> [TASK OBJECTIVE] Write out all the material verbatim, line by line.

================================

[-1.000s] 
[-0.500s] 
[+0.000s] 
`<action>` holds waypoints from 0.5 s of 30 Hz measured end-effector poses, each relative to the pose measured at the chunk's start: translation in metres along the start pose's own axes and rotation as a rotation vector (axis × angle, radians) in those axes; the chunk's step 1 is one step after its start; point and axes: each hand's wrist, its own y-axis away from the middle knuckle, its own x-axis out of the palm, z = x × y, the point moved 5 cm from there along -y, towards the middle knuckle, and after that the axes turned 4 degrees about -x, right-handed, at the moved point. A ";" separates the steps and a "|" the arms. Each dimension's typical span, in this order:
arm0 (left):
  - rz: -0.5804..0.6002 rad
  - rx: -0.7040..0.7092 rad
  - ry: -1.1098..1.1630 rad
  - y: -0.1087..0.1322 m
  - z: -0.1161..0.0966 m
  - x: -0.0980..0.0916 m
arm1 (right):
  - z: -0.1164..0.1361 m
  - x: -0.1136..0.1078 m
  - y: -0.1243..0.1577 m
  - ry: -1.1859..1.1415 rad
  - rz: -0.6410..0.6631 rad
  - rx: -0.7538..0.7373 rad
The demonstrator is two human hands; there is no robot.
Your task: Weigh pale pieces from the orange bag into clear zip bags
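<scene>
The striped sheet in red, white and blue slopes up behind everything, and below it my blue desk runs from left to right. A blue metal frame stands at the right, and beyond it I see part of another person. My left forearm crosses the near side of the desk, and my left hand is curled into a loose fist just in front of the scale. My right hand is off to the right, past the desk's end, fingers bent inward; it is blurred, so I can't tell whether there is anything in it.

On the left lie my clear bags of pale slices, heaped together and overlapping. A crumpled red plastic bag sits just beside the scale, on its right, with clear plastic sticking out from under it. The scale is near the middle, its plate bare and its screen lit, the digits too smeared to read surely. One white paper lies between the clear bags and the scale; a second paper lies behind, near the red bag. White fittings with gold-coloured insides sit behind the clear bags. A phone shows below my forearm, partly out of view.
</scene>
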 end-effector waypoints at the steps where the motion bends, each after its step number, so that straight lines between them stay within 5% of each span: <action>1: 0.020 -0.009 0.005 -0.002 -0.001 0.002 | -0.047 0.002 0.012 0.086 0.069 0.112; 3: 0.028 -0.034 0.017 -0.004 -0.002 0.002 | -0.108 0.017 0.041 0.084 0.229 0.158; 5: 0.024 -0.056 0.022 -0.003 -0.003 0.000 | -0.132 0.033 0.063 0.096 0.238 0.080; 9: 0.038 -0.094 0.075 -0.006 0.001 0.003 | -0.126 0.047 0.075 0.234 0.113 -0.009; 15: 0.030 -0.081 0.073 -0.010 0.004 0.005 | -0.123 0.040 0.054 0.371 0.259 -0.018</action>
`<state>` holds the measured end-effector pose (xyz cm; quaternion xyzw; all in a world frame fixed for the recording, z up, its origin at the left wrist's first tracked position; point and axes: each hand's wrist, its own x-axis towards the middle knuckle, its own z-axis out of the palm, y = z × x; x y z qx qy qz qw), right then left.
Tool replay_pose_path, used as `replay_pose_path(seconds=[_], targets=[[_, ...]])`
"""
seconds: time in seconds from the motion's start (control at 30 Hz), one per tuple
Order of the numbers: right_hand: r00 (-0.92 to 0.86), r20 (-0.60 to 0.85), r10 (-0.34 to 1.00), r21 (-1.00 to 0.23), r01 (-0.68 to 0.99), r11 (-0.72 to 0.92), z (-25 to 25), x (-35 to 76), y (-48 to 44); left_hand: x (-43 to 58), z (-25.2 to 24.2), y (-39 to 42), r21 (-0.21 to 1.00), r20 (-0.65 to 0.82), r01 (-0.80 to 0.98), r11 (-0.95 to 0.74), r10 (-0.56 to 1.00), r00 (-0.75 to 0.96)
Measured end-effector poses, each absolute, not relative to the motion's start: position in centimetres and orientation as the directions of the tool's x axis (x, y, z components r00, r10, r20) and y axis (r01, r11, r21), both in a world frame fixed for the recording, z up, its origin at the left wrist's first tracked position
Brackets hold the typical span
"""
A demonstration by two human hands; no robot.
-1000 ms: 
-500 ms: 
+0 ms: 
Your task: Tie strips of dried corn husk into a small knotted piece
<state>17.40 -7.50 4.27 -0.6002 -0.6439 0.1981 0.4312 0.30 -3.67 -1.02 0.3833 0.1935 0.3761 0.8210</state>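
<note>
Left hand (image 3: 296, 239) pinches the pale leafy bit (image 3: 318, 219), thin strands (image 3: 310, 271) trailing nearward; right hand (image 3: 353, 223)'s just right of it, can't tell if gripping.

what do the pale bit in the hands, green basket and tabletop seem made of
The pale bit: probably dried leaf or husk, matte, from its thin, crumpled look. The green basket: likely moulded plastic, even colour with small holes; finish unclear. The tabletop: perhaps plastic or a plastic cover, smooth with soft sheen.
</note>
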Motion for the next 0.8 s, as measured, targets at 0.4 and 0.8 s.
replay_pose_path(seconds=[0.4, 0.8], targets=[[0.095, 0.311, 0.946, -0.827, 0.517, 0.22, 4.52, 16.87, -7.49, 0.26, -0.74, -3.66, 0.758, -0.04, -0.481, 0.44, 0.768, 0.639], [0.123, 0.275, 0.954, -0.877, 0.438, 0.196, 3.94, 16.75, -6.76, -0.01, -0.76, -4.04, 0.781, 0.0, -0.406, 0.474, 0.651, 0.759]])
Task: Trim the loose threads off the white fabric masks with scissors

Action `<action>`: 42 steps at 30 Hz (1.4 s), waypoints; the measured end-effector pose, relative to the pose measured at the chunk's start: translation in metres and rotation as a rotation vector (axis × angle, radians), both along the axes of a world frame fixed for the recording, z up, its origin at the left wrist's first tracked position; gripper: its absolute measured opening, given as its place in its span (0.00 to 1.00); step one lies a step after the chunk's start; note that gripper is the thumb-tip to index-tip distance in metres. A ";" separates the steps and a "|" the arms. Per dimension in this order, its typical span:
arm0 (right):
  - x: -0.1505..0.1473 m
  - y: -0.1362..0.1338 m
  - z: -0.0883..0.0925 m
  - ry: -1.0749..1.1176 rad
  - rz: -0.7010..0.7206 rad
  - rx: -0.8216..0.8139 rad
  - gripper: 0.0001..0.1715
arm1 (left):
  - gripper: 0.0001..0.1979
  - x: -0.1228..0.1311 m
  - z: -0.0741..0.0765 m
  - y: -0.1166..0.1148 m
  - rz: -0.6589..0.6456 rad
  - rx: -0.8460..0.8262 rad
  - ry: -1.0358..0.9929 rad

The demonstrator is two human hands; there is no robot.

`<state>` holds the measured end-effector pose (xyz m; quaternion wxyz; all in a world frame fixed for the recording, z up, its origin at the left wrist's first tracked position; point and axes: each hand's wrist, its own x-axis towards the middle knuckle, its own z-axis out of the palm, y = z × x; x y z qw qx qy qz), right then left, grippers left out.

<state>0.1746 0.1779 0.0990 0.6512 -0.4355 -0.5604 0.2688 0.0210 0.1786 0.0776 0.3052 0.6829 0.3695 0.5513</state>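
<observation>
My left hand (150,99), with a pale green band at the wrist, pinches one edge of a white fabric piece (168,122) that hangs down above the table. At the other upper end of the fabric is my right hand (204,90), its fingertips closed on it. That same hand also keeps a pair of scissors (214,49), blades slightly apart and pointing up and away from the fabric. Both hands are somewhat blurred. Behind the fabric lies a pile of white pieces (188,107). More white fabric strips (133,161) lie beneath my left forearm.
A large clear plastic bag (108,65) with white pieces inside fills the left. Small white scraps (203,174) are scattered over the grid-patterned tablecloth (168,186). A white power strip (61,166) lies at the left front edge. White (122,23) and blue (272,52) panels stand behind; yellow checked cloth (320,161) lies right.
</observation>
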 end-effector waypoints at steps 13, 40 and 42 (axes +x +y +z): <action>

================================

> [RESPONSE BELOW]
[-1.000s] 
[-0.500s] 
[+0.000s] 
`<action>` holds waypoints from 0.5 s of 30 Hz measured end-effector poses, each relative to the pose measured at the chunk's start: translation in metres along the start pose's own axes and rotation as a rotation vector (axis × angle, radians) in those axes; the chunk's step 1 is one step after its start; point and axes: each hand's wrist, its own y-axis away from the middle knuckle, its own x-axis out of the palm, z = x × y, the point moved 5 cm from there along -y, towards the middle knuckle, and after that the axes turned 4 degrees about -x, right-handed, at the moved point. A ";" separates the steps and a "|" the arms. Each dimension's typical span, in this order:
arm0 (left):
  - rz: -0.5804..0.6002 rad
  - rx: -0.7040..0.7092 rad
  - ry: -1.1098..1.1630 rad
  - y: -0.1087..0.1322 m
  - z: -0.1161..0.0966 m
  - x: -0.0980..0.0916 m
arm1 (right):
  - z: -0.1164..0.1361 m
  - x: -0.1136..0.1078 m
  - y: -0.1243..0.1577 m
  - ry: -1.1859..1.1415 rad
  - rz: -0.6410..0.6631 rad
  - rx: -0.7538..0.7373 rad
The demonstrator is two human hands; there is no robot.
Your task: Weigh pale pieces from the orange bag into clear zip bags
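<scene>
The striped sheet in red, white and blue slopes up behind everything, and below it my blue desk runs from left to right. A blue metal frame stands at the right, and beyond it I see part of another person. My left forearm crosses the near side of the desk, and my left hand is curled into a loose fist just in front of the scale. My right hand is off to the right, past the desk's end, fingers bent inward; it is blurred, so I can't tell whether there is anything in it.

On the left lie my clear bags of pale slices, heaped together and overlapping. A crumpled red plastic bag sits just beside the scale, on its right, with clear plastic sticking out from under it. The scale is near the middle, its plate bare and its screen lit, the digits too smeared to read surely. One white paper lies between the clear bags and the scale; a second paper lies behind, near the red bag. White fittings with gold-coloured insides sit behind the clear bags. A phone shows below my forearm, partly out of view.
</scene>
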 end-effector waypoints at the steps where the motion bends, each after its step number, so that straight lines between them stay within 5% of each span: <action>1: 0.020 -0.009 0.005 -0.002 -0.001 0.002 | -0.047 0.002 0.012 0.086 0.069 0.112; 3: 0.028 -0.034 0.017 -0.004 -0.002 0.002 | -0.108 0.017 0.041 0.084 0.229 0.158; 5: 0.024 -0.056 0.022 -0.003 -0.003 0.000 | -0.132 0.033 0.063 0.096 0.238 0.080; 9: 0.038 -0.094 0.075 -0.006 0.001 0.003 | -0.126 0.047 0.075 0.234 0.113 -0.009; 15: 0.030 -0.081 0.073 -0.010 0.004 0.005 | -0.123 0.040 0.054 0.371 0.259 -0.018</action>
`<state>` holds the measured end-effector pose (xyz cm; quaternion xyzw; all in a world frame fixed for the recording, z up, its origin at the left wrist's first tracked position; point and axes: each hand's wrist, its own x-axis towards the middle knuckle, its own z-axis out of the palm, y = z × x; x y z qx qy qz qw), right then left.
Tool replay_pose_path, used as `replay_pose_path(seconds=[_], targets=[[_, ...]])`
"""
seconds: time in seconds from the motion's start (control at 30 Hz), one per tuple
Order of the numbers: right_hand: r00 (-0.92 to 0.86), r20 (-0.60 to 0.85), r10 (-0.34 to 1.00), r21 (-1.00 to 0.23), r01 (-0.68 to 0.99), r11 (-0.72 to 0.92), z (-25 to 25), x (-35 to 76), y (-48 to 44); left_hand: x (-43 to 58), z (-25.2 to 24.2), y (-39 to 42), r21 (-0.21 to 1.00), r20 (-0.65 to 0.82), r01 (-0.80 to 0.98), r11 (-0.95 to 0.74), r10 (-0.56 to 1.00), r00 (-0.75 to 0.96)
Measured end-effector poses, each absolute, not relative to the motion's start: position in centimetres and orientation as the directions of the tool's x axis (x, y, z components r00, r10, r20) and y axis (r01, r11, r21), both in a world frame fixed for the recording, z up, its origin at the left wrist's first tracked position
Brackets hold the typical span
"""
A demonstration by two human hands; no robot.
-1000 ms: 
-500 ms: 
+0 ms: 
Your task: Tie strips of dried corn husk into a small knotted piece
<state>17.40 -7.50 4.27 -0.6002 -0.6439 0.1981 0.4312 0.30 -3.67 -1.02 0.3833 0.1935 0.3761 0.8210</state>
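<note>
Left hand (image 3: 296, 239) pinches the pale leafy bit (image 3: 318, 219), thin strands (image 3: 310, 271) trailing nearward; right hand (image 3: 353, 223)'s just right of it, can't tell if gripping.

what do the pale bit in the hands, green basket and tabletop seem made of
The pale bit: probably dried leaf or husk, matte, from its thin, crumpled look. The green basket: likely moulded plastic, even colour with small holes; finish unclear. The tabletop: perhaps plastic or a plastic cover, smooth with soft sheen.
</note>
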Motion for the next 0.8 s, as measured, targets at 0.4 and 0.8 s.
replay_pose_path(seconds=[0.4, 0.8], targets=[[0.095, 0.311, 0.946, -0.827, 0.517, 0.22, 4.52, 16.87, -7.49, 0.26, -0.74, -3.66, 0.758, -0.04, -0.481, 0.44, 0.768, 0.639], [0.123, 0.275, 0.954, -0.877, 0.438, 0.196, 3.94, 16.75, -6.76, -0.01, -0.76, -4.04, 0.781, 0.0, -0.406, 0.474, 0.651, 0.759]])
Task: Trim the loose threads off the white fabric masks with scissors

Action `<action>`: 42 steps at 30 Hz (1.4 s), waypoints; the measured end-effector pose, relative to the pose measured at the chunk's start: translation in metres and rotation as a rotation vector (axis × angle, radians), both along the axes of a world frame fixed for the recording, z up, its origin at the left wrist's first tracked position; gripper: its absolute measured opening, given as its place in its span (0.00 to 1.00); step one lies a step after the chunk's start; note that gripper is the thumb-tip to index-tip distance in metres. A ";" separates the steps and a "|" the arms. Per dimension in this order, its typical span:
arm0 (right):
  - x: -0.1505..0.1473 m
  - y: -0.1362..0.1338 m
  - z: -0.0883..0.0925 m
  - ry: -1.0749..1.1176 rad
  - rz: -0.7010..0.7206 rad
  - rx: -0.8216..0.8139 rad
  - gripper: 0.0001..0.1715
arm1 (left):
  - gripper: 0.0001..0.1979
  - x: -0.1228..0.1311 m
  - z: -0.0741..0.0765 m
  - y: -0.1166..0.1148 m
  - rz: -0.6589..0.6456 rad
  - rx: -0.8460..0.8262 rad
  - ry: -1.0358..0.9929 rad

The demonstrator is two human hands; there is no robot.

`<state>` holds the measured end-effector pose (xyz m; quaternion wxyz; all in a world frame fixed for the recording, z up, its origin at the left wrist's first tracked position; point and axes: each hand's wrist, its own x-axis towards the middle knuckle, its own z-axis out of the palm, y = z × x; x y z qw qx qy qz), right then left, grippers left out.

<state>0.1746 0.1779 0.0990 0.6512 -0.4355 -0.5604 0.2688 0.0210 0.1786 0.0776 0.3052 0.6829 0.3695 0.5513</state>
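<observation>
My left hand (150,99), with a pale green band at the wrist, pinches one edge of a white fabric piece (168,122) that hangs down above the table. At the other upper end of the fabric is my right hand (204,90), its fingertips closed on it. That same hand also keeps a pair of scissors (214,49), blades slightly apart and pointing up and away from the fabric. Both hands are somewhat blurred. Behind the fabric lies a pile of white pieces (188,107). More white fabric strips (133,161) lie beneath my left forearm.
A large clear plastic bag (108,65) with white pieces inside fills the left. Small white scraps (203,174) are scattered over the grid-patterned tablecloth (168,186). A white power strip (61,166) lies at the left front edge. White (122,23) and blue (272,52) panels stand behind; yellow checked cloth (320,161) lies right.
</observation>
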 end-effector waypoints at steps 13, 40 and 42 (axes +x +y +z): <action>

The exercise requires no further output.